What is needed:
Determine how many lines of the data below contain "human", then give only that number.

--- Records for the exercise Enclosed Below ---

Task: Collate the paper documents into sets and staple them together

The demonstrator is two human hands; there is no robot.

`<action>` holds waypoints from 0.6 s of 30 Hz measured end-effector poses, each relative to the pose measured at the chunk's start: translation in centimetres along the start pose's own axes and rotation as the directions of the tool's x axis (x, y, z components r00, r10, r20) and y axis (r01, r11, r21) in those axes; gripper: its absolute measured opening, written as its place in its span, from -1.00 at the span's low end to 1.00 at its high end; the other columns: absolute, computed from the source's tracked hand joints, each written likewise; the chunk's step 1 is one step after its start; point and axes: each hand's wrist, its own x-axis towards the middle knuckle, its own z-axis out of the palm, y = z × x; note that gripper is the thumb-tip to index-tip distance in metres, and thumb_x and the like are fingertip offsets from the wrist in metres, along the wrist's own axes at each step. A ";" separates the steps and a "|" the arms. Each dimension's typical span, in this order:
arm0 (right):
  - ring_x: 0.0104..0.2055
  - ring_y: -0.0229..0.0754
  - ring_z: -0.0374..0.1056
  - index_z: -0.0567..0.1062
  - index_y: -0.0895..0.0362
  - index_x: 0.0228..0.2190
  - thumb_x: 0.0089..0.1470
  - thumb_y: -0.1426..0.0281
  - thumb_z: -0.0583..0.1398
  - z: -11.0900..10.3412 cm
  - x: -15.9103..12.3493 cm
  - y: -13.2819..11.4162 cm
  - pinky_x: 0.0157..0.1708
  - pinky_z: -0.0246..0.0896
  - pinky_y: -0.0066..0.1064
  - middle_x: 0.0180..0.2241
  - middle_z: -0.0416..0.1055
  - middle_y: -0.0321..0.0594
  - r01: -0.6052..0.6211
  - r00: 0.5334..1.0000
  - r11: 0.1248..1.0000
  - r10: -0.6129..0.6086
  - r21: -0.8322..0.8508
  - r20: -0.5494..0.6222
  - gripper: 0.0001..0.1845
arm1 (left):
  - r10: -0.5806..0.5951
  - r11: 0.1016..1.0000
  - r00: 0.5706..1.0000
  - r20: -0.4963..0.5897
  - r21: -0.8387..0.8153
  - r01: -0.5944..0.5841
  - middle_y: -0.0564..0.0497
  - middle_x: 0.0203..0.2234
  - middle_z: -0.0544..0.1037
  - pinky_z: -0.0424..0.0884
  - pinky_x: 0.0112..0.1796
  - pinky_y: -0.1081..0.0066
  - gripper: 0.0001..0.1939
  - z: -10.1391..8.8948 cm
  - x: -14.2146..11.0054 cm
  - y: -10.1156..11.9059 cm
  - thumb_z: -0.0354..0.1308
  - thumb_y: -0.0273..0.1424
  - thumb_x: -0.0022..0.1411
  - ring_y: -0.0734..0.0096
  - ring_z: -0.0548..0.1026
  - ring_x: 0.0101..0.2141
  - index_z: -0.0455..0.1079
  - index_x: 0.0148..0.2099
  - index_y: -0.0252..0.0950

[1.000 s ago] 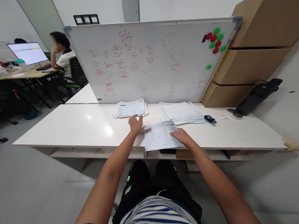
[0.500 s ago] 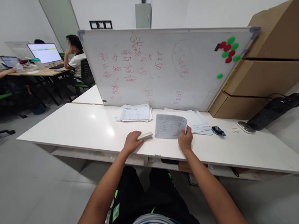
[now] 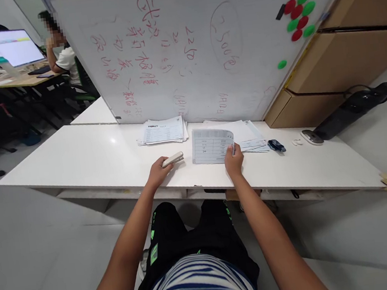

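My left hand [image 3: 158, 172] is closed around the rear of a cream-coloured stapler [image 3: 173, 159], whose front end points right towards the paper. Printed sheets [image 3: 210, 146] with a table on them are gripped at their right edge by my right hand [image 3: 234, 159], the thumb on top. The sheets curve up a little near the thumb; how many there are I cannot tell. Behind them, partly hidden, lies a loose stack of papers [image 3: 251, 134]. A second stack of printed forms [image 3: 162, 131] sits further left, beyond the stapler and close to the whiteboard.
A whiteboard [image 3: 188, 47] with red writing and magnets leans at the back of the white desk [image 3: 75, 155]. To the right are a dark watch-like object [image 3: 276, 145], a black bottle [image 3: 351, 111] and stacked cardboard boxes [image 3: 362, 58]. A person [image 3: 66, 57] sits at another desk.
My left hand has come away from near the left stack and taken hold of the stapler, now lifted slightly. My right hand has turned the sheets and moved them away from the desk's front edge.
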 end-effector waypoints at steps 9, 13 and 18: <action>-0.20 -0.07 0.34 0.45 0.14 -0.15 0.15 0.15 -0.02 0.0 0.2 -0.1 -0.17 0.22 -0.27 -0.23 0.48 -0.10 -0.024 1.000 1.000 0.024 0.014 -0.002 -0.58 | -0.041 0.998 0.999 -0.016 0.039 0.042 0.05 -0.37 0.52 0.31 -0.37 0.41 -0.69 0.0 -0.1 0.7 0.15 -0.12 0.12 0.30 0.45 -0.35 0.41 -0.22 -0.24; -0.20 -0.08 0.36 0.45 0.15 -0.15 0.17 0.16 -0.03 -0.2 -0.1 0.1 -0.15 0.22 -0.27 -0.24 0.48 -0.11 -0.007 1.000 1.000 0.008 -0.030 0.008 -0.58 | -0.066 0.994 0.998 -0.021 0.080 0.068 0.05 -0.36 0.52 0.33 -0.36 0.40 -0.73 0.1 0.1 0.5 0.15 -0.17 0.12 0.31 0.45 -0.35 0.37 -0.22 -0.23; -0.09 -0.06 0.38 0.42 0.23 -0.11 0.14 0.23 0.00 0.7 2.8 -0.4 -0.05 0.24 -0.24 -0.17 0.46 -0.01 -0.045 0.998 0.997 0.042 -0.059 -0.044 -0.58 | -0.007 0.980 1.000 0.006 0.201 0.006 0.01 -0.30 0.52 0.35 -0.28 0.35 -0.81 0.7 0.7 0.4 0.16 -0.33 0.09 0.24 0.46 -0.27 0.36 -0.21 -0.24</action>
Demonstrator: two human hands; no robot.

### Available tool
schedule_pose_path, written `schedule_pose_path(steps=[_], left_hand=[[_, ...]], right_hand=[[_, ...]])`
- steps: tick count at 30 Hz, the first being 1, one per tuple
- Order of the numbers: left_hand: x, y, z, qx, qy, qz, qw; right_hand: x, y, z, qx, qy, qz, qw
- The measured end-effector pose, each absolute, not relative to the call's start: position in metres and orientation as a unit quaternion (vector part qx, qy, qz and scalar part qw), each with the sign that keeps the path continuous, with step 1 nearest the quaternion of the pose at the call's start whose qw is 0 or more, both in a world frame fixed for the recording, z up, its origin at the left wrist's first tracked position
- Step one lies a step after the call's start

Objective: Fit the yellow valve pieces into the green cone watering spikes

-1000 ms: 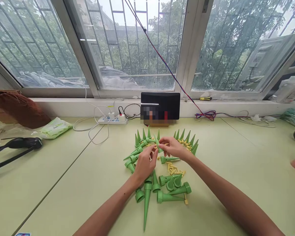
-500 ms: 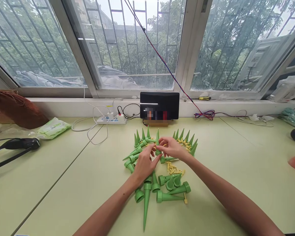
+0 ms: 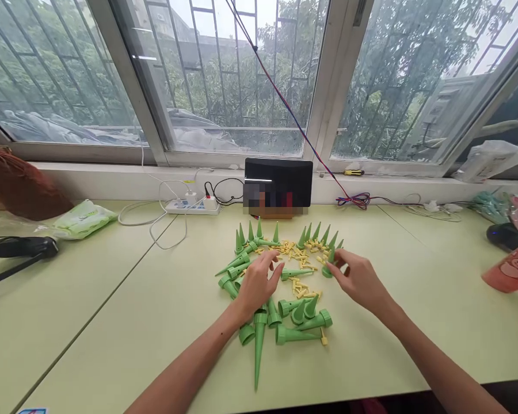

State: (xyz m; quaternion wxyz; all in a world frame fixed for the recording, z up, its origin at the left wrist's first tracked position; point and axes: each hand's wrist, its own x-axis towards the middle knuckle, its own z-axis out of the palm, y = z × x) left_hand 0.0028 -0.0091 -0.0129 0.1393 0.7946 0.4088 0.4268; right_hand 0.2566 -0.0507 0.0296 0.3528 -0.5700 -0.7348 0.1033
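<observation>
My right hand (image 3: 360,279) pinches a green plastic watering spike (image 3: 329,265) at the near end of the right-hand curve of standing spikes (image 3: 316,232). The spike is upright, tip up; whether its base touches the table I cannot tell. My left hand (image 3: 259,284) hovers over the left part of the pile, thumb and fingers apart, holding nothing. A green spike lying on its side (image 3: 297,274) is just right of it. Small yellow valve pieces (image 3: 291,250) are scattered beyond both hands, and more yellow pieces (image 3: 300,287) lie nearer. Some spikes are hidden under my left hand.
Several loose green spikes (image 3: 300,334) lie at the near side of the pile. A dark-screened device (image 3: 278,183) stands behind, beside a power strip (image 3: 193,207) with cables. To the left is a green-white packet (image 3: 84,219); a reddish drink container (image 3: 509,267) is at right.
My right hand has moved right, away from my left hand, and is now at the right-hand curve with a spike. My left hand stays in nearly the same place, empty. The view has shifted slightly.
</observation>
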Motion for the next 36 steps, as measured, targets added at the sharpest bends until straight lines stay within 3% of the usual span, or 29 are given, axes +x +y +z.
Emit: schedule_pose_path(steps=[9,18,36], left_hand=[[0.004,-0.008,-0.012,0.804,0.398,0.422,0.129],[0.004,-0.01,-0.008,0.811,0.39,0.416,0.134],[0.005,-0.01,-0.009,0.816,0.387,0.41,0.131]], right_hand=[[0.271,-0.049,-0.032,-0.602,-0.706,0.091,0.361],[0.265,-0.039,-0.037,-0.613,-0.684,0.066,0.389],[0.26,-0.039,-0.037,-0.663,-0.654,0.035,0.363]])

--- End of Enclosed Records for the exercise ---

Answer section:
2